Humm, this will probably mean that the EU will need to look into if we need to setup a European mainframe manufacturer.
I am talking AS400/iSeries type stuff.
MasterCard and VISA process a huge number of transactions per second, and there can’t be any risk of loosing a transaction in progress, so you need an extremely stable central processing node with very high redundancy.
At the moment I believe that only IBM and Fujistu makes mainframes these days, IBM is American which has now shown to not be an ideal long term trading partner, Fujistu is Japanese, with a strong presence in Europe, but they made the UK Post Office computer system, which makes me want to stay, far, far, far away from them.

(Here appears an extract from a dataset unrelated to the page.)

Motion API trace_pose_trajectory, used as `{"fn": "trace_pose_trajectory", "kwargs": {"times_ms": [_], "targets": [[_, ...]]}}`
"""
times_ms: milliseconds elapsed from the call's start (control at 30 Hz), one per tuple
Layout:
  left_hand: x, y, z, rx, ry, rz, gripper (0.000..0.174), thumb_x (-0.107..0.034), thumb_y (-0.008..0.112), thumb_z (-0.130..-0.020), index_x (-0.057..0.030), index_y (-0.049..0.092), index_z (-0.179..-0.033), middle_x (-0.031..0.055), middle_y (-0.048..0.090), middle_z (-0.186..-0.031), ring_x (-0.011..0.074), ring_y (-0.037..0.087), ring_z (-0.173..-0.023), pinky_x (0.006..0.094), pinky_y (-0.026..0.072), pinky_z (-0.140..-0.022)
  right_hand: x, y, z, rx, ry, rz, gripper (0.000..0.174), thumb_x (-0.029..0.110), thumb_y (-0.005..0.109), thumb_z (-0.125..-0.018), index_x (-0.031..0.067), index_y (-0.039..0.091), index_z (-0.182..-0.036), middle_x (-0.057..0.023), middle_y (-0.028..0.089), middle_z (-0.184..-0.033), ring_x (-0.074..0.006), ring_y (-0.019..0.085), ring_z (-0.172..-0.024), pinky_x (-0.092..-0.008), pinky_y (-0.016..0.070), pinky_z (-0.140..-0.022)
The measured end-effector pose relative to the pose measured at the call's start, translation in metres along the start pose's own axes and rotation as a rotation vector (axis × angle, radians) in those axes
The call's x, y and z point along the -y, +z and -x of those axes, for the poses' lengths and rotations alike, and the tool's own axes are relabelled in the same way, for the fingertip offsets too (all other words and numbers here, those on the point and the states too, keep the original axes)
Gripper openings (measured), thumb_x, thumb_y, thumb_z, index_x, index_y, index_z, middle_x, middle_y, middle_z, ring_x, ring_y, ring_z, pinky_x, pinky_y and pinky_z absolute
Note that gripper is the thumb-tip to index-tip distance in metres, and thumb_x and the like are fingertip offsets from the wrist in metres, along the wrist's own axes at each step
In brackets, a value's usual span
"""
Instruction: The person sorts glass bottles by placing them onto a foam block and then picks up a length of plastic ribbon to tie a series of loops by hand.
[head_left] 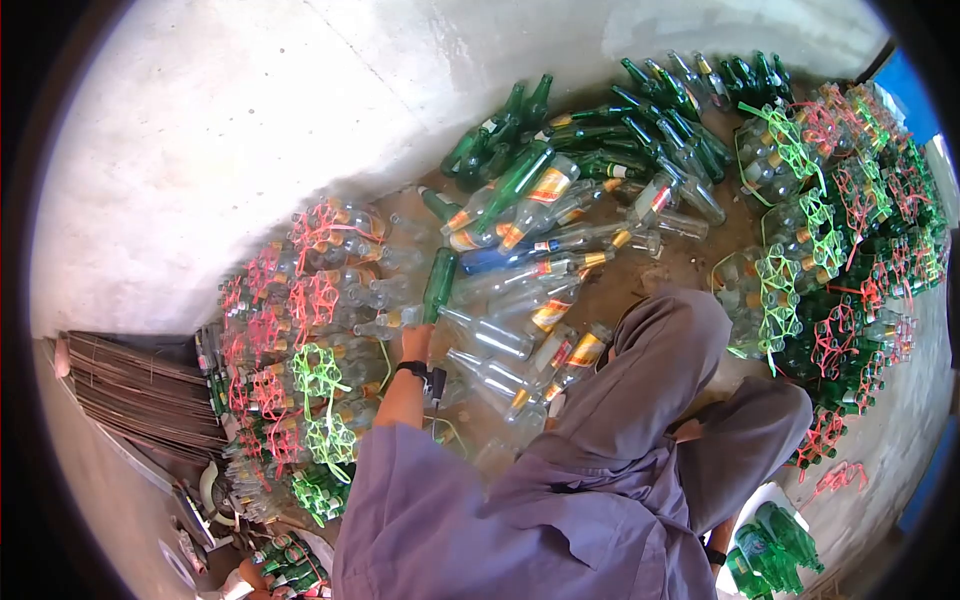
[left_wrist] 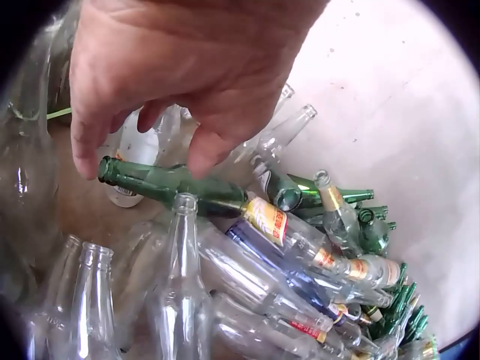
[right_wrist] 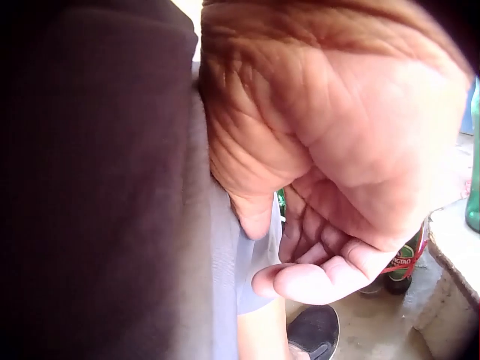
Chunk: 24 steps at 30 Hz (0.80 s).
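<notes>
A green bottle (head_left: 438, 285) lies among clear bottles in the head view, with my left hand (head_left: 417, 345) at its near end. In the left wrist view, the left hand (left_wrist: 180, 75) arches over this green bottle (left_wrist: 172, 187). One fingertip is beside its mouth and the thumb is against or just above its body; contact is unclear, and the fingers are spread. Beside my trouser leg, the right hand (right_wrist: 337, 127) hangs with loosely curled fingers and nothing visible in them. In the head view it is hidden beyond the wristband.
Loose green and clear bottles (head_left: 490, 335) cover the floor ahead. Bundles tied with red and green strips stand at left (head_left: 315, 300) and right (head_left: 820, 230). A pale wall (head_left: 230, 130) rises behind. Green bottles (head_left: 775, 545) lie in a white container at lower right.
</notes>
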<state>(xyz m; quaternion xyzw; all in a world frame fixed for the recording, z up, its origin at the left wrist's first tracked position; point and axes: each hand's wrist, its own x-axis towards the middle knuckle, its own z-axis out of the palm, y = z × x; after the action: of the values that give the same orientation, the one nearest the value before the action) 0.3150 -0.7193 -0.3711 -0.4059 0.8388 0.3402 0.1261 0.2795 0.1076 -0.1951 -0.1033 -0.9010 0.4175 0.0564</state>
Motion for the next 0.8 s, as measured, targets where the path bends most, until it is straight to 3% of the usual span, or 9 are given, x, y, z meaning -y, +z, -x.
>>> {"fn": "trace_pose_trajectory", "kwargs": {"times_ms": [133,200,300,333,400,533,600,733,800], "targets": [[-0.001,0.008,0.008,-0.091,-0.011,0.105,0.067,-0.003,0.088,-0.058,-0.0124,0.069,-0.122,0.016,0.071,-0.108,0.0371,0.066,-0.106,0.0448,0.0538,-0.092,0.007,0.009,-0.005,0.004,0.015,-0.016,0.046,0.042,0.064,-0.095,-0.005,0.065,-0.095,-0.0057,0.069,-0.082,-0.016,0.058,-0.064,-0.0307,0.0486,-0.064],[-0.045,-0.007,0.038,-0.088,0.28,-0.509,0.067,-0.008,0.09,-0.058,-0.0118,0.069,-0.122,0.0163,0.071,-0.103,0.0373,0.068,-0.1,0.045,0.0543,-0.089,0.009,0.016,-0.009,0.0,0.019,-0.029,0.047,0.042,0.064,-0.095,-0.005,0.065,-0.095,-0.0056,0.069,-0.082,-0.016,0.058,-0.064,-0.0307,0.0486,-0.064],[-0.045,-0.006,0.033,-0.048,0.274,-0.537,0.062,-0.01,0.089,-0.062,-0.0115,0.069,-0.121,0.0162,0.072,-0.097,0.0375,0.069,-0.095,0.0455,0.055,-0.086,0.015,0.023,-0.011,-0.01,0.028,-0.047,0.047,0.042,0.064,-0.095,-0.0049,0.065,-0.095,-0.0055,0.069,-0.082,-0.016,0.058,-0.064,-0.0307,0.0485,-0.064],[-0.021,0.005,0.017,-0.05,0.283,-0.535,0.062,-0.01,0.089,-0.062,-0.0115,0.069,-0.121,0.0162,0.072,-0.097,0.0375,0.069,-0.095,0.0455,0.055,-0.086,0.017,0.024,-0.012,-0.015,0.03,-0.052,0.047,0.042,0.064,-0.095,-0.0049,0.065,-0.095,-0.0055,0.069,-0.082,-0.0159,0.058,-0.064,-0.0306,0.0485,-0.064],[0.034,0.032,-0.019,-0.075,-0.057,0.157,0.055,-0.013,0.088,-0.065,-0.0111,0.071,-0.117,0.0164,0.072,-0.096,0.0373,0.07,-0.093,0.0459,0.0555,-0.083,0.021,0.025,-0.014,-0.021,0.035,-0.063,0.047,0.042,0.064,-0.095,-0.0049,0.065,-0.095,-0.0054,0.069,-0.081,-0.0159,0.058,-0.063,-0.0306,0.0485,-0.064],[0.025,0.031,-0.013,-0.144,-0.068,0.285,0.043,-0.013,0.085,-0.069,-0.0117,0.074,-0.11,0.0154,0.073,-0.092,0.0363,0.071,-0.09,0.0461,0.0559,-0.079,0.023,0.029,-0.015,-0.025,0.047,-0.088,0.047,0.042,0.064,-0.095,-0.0049,0.065,-0.095,-0.0053,0.068,-0.081,-0.0158,0.057,-0.063,-0.0306,0.0484,-0.063],[0.021,0.026,-0.009,-0.136,-0.026,0.055,0.034,-0.011,0.082,-0.07,-0.0123,0.077,-0.103,0.0147,0.073,-0.09,0.0352,0.071,-0.088,0.0446,0.0563,-0.075,0.024,0.029,-0.017,-0.02,0.052,-0.099,0.047,0.042,0.064,-0.095,-0.0049,0.065,-0.094,-0.0052,0.068,-0.081,-0.0158,0.057,-0.063,-0.0305,0.0484,-0.063],[0.021,0.027,-0.007,-0.254,-0.025,-0.059,0.026,-0.009,0.079,-0.072,-0.0118,0.078,-0.098,0.0135,0.073,-0.086,0.0341,0.072,-0.084,0.0434,0.0562,-0.07,0.025,0.032,-0.018,0.002,0.068,-0.126,0.047,0.042,0.064,-0.095,-0.0048,0.065,-0.094,-0.0051,0.068,-0.081,-0.0158,0.057,-0.062,-0.0305,0.0484,-0.063],[0.026,0.026,-0.009,-0.244,0.169,-0.304,0.021,-0.011,0.079,-0.072,-0.0105,0.077,-0.092,0.0142,0.073,-0.085,0.0331,0.072,-0.081,0.0419,0.0558,-0.068,0.025,0.032,-0.017,0.012,0.078,-0.139,0.047,0.042,0.064,-0.095,-0.0048,0.065,-0.094,-0.0051,0.068,-0.08,-0.0157,0.057,-0.062,-0.0304,0.0483,-0.063]]}}
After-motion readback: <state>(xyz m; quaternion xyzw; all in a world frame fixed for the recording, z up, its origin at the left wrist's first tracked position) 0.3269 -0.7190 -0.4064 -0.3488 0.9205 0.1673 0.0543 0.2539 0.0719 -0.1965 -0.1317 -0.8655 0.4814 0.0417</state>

Either one, whoever we pick will make it easy to get the system going, but to migrate away will be a nightmare.
I wonder if we could build something on open hardware like Risc-V, this make me wonder is Risc-V would even be suitable for this application
Mainframes have nothing to do with this.
RISCV is still just a computer - would work just fine on a logical level. Raw compute would be an issue with today’s hardware.
CPUs don’t make something a mainframe, the whole system design does. They’re transaction-based throughput monsters with all kinds of bells and whistles when it comes to reliability, seamless fallover, etc. The European CPU initiative currently focuses on supercomputing (weather simulations and such) which is a completely different beast when it comes to dataflow but certainly a good foundation for general compute.
Looking into my crystal ball, at some point SAP is going to enter the hardware business.
For normal tasks, absolutely, and if we can do it without a mainframe while maintaining the stability and redundancy of a mainframe system, then we should look into alternatives.
However, mainframes have been in continous development since they were created, there are absolutely tasks they still do better these days.